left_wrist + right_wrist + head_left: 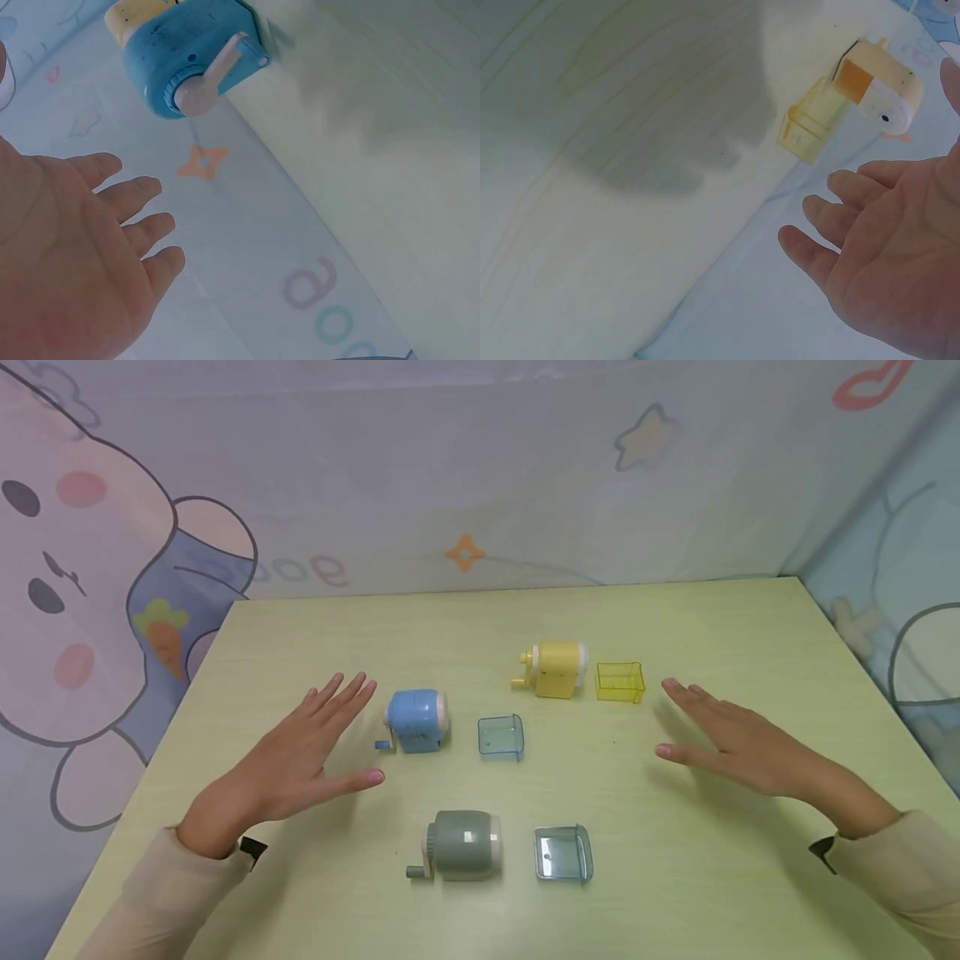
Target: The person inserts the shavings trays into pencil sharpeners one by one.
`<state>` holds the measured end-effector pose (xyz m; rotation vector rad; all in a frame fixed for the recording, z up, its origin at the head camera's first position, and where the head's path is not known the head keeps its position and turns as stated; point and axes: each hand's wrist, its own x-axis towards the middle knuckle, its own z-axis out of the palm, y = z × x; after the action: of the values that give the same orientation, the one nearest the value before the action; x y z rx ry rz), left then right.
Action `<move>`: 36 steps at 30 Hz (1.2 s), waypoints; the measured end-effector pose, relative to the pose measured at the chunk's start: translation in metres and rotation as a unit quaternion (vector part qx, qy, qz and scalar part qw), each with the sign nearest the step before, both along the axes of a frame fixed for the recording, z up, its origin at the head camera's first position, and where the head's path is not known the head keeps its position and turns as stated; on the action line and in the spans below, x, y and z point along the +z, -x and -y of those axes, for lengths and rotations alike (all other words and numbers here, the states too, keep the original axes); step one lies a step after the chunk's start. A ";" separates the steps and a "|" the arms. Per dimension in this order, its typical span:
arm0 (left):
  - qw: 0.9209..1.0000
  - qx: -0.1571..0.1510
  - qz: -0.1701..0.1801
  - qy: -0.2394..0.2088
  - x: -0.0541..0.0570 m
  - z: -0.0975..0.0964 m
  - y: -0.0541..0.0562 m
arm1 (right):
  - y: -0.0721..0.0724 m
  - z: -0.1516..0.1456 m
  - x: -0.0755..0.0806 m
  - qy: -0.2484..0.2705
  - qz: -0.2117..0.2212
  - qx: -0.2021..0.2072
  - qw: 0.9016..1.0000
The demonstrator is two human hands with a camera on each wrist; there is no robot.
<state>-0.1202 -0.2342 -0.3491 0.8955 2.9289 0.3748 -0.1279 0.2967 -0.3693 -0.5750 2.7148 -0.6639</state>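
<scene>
My left hand (296, 764) hovers left of a blue pencil sharpener (417, 720) with a side crank, fingers spread and holding nothing. Right of that sharpener lies its clear blue shavings tray (501, 737). My right hand (738, 743), also extended and bare of objects, is nearest a transparent yellow tray (620, 682). Beside this tray stands a yellow pencil sharpener (557, 669). Closer to me are a grey-green pencil sharpener (463, 845) and a clear greyish tray (563, 853). The left wrist view shows the blue sharpener's crank (214, 79); the right wrist view shows the yellow sharpener's hollow (853, 77).
All the sharpeners and trays rest on a pale wood-grain table (337, 639). A printed cloth (420, 468) with cartoon figures hangs behind its far edge and along the sides. Shadows of both hands fall on the tabletop.
</scene>
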 end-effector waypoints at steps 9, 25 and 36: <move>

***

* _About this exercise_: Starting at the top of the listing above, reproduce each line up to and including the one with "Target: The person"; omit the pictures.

* _Reply to the exercise_:
left_wrist + right_wrist + head_left: 
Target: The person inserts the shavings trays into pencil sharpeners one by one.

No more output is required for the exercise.